Determining the Value of Proactive Monitoring

Determining the Value of Proactive Monitoring

System downtime has a cost to any organization. If your organization uses Microsoft Teams for its collaboration and communications, when Teams is unavailable your business is impacted.

The challenge is separating headline grabbing estimates, “… downtime can eclipse $5 million an hour in certain scenarios…” (Forbes Technology Council, April 10, 2024), often associated with only the largest organizations, from reasonable estimates for various sized medium and large organizations.

To address this challenge, Martello Technologies commissioned EnableUC to independently develop a model that estimates the impact of deploying Vantage DX proactive monitoring and enhanced diagnostic tools within a Teams environment, based on different sized and configured organizations. 
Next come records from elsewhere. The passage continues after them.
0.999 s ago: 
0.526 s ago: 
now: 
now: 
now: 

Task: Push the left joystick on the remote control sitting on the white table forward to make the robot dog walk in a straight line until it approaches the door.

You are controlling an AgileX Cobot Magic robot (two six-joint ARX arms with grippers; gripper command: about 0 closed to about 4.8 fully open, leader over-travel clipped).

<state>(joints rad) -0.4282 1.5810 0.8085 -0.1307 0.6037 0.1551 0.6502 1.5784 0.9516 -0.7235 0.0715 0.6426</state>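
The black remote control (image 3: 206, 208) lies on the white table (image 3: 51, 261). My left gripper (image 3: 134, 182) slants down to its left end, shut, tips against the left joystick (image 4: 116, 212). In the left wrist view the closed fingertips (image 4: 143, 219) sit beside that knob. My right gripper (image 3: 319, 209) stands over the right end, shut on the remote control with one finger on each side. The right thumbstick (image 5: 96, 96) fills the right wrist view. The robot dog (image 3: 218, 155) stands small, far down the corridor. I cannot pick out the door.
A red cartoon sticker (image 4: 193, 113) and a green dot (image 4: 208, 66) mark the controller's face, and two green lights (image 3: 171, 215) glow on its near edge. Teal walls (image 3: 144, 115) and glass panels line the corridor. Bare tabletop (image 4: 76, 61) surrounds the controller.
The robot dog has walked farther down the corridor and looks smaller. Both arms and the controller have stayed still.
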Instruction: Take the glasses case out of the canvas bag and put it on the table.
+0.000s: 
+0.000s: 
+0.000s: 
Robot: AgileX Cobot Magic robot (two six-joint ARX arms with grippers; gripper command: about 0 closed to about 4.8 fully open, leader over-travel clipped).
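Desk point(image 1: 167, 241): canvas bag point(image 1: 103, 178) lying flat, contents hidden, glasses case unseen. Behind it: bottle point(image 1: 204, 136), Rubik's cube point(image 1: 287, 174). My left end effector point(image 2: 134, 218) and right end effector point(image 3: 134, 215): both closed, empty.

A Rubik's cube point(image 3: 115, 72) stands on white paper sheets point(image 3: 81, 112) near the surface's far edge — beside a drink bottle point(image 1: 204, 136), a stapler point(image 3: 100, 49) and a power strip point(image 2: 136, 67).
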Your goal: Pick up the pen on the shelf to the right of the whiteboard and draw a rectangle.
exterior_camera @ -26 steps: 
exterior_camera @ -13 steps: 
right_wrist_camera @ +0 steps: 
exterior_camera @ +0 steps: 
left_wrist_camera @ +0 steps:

Our research and model development occurred without any input or influence from Martello and we only shared the results when completed.

In completing this project, we ended up building two models (we are over achievers 😊), one that focused on the operational costs to support a Teams environment and another that looked more broadly at operational, productivity, and revenue impacts.

This article discusses our first model which calculated the difference proactive monitoring and enhanced diagnostic tools can have on operational costs.

Key Takeaways

➡️ 60% of issues could potentially be mitigated with proactive monitoring.

➡️ For an organization with 1,000 users, proactive monitoring is likely to halve IT support labor required.

➡️An organization with over 10,000 users should expect to reduce required staffing by 70% if proactive monitoring and enhanced diagnostics are deployed.

Building a Model

To assess the advantages of an enhanced monitoring and issue diagnosing toolset, we developed an operational model loosely based on the Microsoft Operations Framework (MOF). While Microsoft has shifted its focus to a tool-based approach they call the Microsoft Operations Management Suite (OMS), MOF provides a structured life-cycle based approach and serves as a good foundational model for IT service management.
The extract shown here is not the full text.